▶ EXERCISE DIRECTIONS:
Every record must be restated exactly. Drop the images.

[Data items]

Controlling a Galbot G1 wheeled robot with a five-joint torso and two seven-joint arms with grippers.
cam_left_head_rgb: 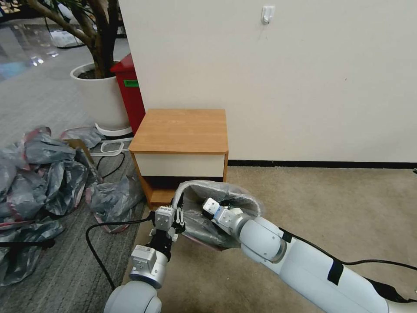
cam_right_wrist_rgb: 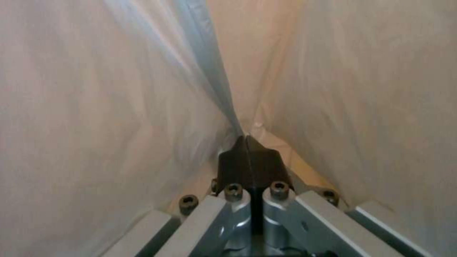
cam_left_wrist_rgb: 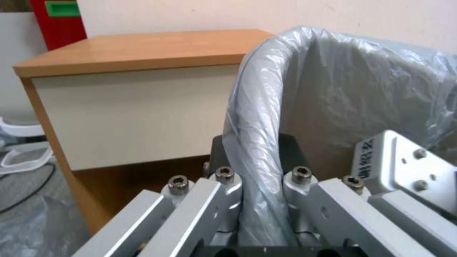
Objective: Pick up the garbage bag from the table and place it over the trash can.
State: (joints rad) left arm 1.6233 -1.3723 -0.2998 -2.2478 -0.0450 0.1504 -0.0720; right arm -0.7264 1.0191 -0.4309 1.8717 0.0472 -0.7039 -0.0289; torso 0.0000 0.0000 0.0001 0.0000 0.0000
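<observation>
The garbage bag (cam_left_head_rgb: 234, 193) lines the trash can (cam_left_head_rgb: 202, 234), which stands on the carpet just in front of the table (cam_left_head_rgb: 182, 126); its grey film is rolled over the rim. My left gripper (cam_left_head_rgb: 178, 215) straddles the can's near-left rim, its fingers closed on the bag-covered edge (cam_left_wrist_rgb: 259, 142). The right gripper (cam_left_head_rgb: 207, 204) reaches down inside the can. There its fingers (cam_right_wrist_rgb: 248, 150) are shut together, tips pressed into the bag's film (cam_right_wrist_rgb: 95, 107), with a crease running away from them. The table top (cam_left_wrist_rgb: 142, 50) is bare.
A heap of similar grey bags (cam_left_head_rgb: 39, 174) covers the floor at left. A white plant pot (cam_left_head_rgb: 102, 95) and a tall red bin (cam_left_head_rgb: 130, 91) stand behind it by the wall. A black cable (cam_left_head_rgb: 100, 230) loops near my left arm. Open carpet (cam_left_head_rgb: 325, 204) lies to the right.
</observation>
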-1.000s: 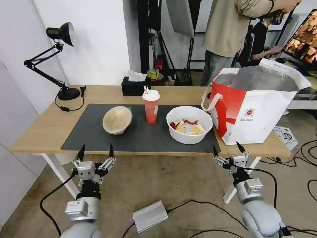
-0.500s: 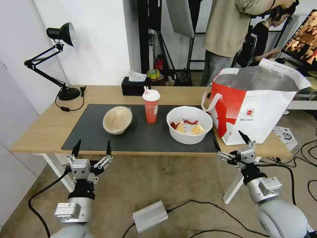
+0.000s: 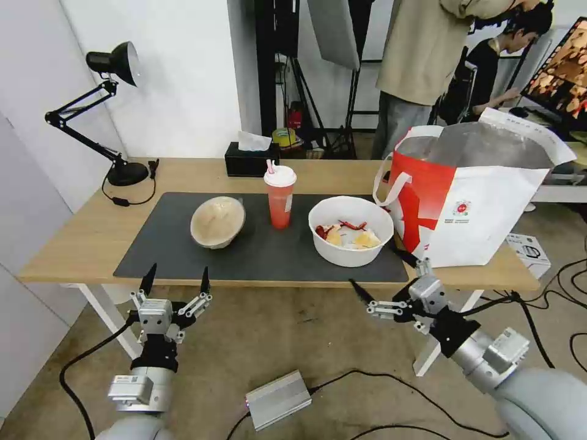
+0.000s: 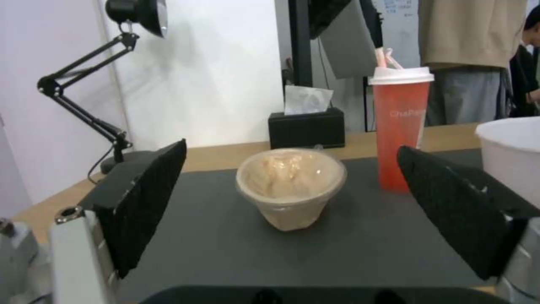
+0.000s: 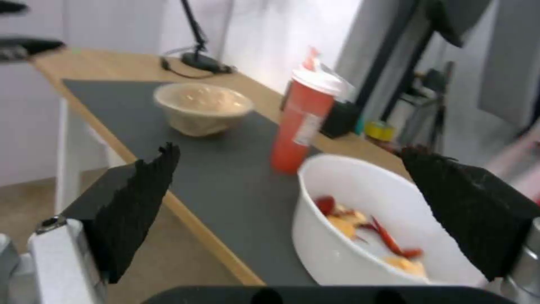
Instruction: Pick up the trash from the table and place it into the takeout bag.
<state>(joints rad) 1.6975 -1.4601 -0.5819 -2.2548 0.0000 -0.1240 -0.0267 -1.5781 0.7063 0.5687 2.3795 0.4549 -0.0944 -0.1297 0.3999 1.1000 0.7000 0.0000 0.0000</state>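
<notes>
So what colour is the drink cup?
Red with a white lid, clearest in the left wrist view.

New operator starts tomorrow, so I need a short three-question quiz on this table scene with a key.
1. True or false: the white bowl already sits inside the takeout bag.
2. Which item stands between the beige pulp bowl and the white bowl? A) tissue box B) red drink cup C) lamp
3. Fill in: the right hand hovers open off the table edge near the ____ bowl.

Key: 1 false, it rests on the mat; 2 B, the red drink cup; 3 white. The left hand is open too.
</notes>
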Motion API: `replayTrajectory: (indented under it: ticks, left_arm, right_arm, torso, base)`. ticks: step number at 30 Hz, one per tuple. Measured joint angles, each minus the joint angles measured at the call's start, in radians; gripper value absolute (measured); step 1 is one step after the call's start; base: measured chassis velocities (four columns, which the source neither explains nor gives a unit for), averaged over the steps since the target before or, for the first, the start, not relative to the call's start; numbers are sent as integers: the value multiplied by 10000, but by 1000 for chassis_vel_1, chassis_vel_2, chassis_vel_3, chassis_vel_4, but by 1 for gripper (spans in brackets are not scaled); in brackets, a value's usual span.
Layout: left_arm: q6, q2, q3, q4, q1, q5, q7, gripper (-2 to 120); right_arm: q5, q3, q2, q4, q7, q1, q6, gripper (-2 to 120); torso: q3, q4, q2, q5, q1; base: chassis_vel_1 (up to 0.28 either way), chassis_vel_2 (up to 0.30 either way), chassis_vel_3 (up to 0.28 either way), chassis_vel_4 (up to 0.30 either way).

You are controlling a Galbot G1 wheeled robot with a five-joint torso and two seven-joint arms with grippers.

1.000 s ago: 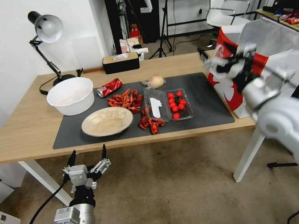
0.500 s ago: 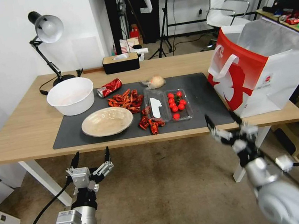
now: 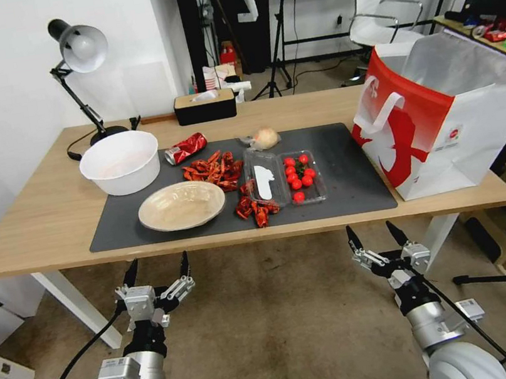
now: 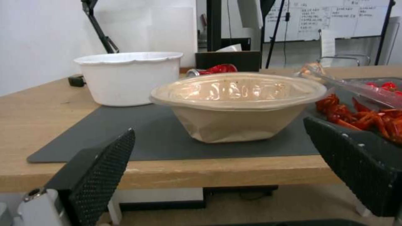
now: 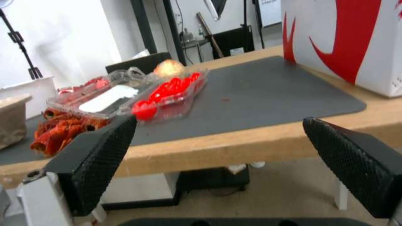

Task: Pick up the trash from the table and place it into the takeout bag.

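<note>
Trash on the table (image 3: 37, 228): beige shallow bowl (image 3: 181, 205) upright on the dark grey mat (image 3: 361, 189), near its front edge, mouth up. Red soda can (image 3: 185, 148) lies on its side at the mat's back edge, long axis running left-right and tilted slightly, silver end toward the white tub (image 3: 119, 162) just beside it. Small plastic-wrapped beige lump (image 3: 264, 138) sits at the back of the mat, behind a clear clamshell of red tomatoes (image 3: 285, 179). Red scraps (image 3: 215, 168) lie between bowl and can. Takeout bag (image 3: 445, 116) stands upright at the table's right end, mouth open upward. Left gripper (image 3: 156, 271) and right gripper (image 3: 373, 237) hang below the front table edge, fingers spread wide, holding nothing.
</note>
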Motion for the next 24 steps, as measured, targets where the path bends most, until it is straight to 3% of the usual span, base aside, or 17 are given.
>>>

▶ SOLUTION FOR THIS EXERCISE:
Controlling a Galbot G1 wheeled robot with a five-joint torso and two seven-joint arms with grippers.
cam_left_head_rgb: 
cam_right_wrist_rgb: 
cam_left_wrist_rgb: 
Objective: Pick up the garbage bag from the table and place it over the trash can.
State: (joints rad) left arm 1.6233 -1.3723 -0.2998 -2.2478 -0.0450 0.1504 -0.0720; right arm -0.7264 1.0191 -0.4309 1.8717 0.0472 -0.7039 -0.0289; torso 0.0000 0.0000 0.0001 0.0000 0.0000
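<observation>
The garbage bag (cam_left_head_rgb: 234, 193) lines the trash can (cam_left_head_rgb: 202, 234), which stands on the carpet just in front of the table (cam_left_head_rgb: 182, 126); its grey film is rolled over the rim. My left gripper (cam_left_head_rgb: 178, 215) straddles the can's near-left rim, its fingers closed on the bag-covered edge (cam_left_wrist_rgb: 259, 142). The right gripper (cam_left_head_rgb: 207, 204) reaches down inside the can. There its fingers (cam_right_wrist_rgb: 248, 150) are shut together, tips pressed into the bag's film (cam_right_wrist_rgb: 95, 107), with a crease running away from them. The table top (cam_left_wrist_rgb: 142, 50) is bare.
A heap of similar grey bags (cam_left_head_rgb: 39, 174) covers the floor at left. A white plant pot (cam_left_head_rgb: 102, 95) and a tall red bin (cam_left_head_rgb: 130, 91) stand behind it by the wall. A black cable (cam_left_head_rgb: 100, 230) loops near my left arm. Open carpet (cam_left_head_rgb: 325, 204) lies to the right.
</observation>
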-1.000s: 
-0.500s: 
+0.000s: 
+0.000s: 
+0.000s: 
Instruction: Pick up the trash from the table and place it into the takeout bag.
<state>(joints rad) 1.6975 -1.4601 -0.5819 -2.2548 0.0000 -0.1240 -0.0267 -1.5781 0.7063 0.5687 2.3795 0.4549 -0.0944 -0.1297 0.3999 1.1000 0.7000 0.0000 0.0000</state>
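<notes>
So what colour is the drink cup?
Red with a white lid, clearest in the left wrist view.

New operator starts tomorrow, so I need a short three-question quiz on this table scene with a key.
1. True or false: the white bowl already sits inside the takeout bag.
2. Which item stands between the beige pulp bowl and the white bowl? A) tissue box B) red drink cup C) lamp
3. Fill in: the right hand hovers open off the table edge near the ____ bowl.

Key: 1 false, it rests on the mat; 2 B, the red drink cup; 3 white. The left hand is open too.
</notes>
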Motion API: `replayTrajectory: (indented under it: ticks, left_arm, right_arm, torso, base)`. ticks: step number at 30 Hz, one per tuple. Measured joint angles, each minus the joint angles measured at the call's start, in radians; gripper value absolute (measured); step 1 is one step after the call's start; base: measured chassis velocities (four columns, which the source neither explains nor gives a unit for), averaged over the steps since the target before or, for the first, the start, not relative to the call's start; numbers are sent as integers: the value multiplied by 10000, but by 1000 for chassis_vel_1, chassis_vel_2, chassis_vel_3, chassis_vel_4, but by 1 for gripper (spans in brackets are not scaled); in brackets, a value's usual span.
Layout: left_arm: q6, q2, q3, q4, q1, q5, q7, gripper (-2 to 120); right_arm: q5, q3, q2, q4, q7, q1, q6, gripper (-2 to 120); torso: q3, q4, q2, q5, q1; base: chassis_vel_1 (up to 0.28 either way), chassis_vel_2 (up to 0.30 either way), chassis_vel_3 (up to 0.28 either way), chassis_vel_4 (up to 0.30 either way).

You are controlling a Galbot G1 wheeled robot with a five-joint torso and two seven-joint arms with grippers.

1.000 s ago: 
0.500 s ago: 
now: 
now: 
now: 

Task: Pick up the trash from the table and place it into the takeout bag.

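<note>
Trash on the table (image 3: 37, 228): beige shallow bowl (image 3: 181, 205) upright on the dark grey mat (image 3: 361, 189), near its front edge, mouth up. Red soda can (image 3: 185, 148) lies on its side at the mat's back edge, long axis running left-right and tilted slightly, silver end toward the white tub (image 3: 119, 162) just beside it. Small plastic-wrapped beige lump (image 3: 264, 138) sits at the back of the mat, behind a clear clamshell of red tomatoes (image 3: 285, 179). Red scraps (image 3: 215, 168) lie between bowl and can. Takeout bag (image 3: 445, 116) stands upright at the table's right end, mouth open upward. Left gripper (image 3: 156, 271) and right gripper (image 3: 373, 237) hang below the front table edge, fingers spread wide, holding nothing.
</note>
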Motion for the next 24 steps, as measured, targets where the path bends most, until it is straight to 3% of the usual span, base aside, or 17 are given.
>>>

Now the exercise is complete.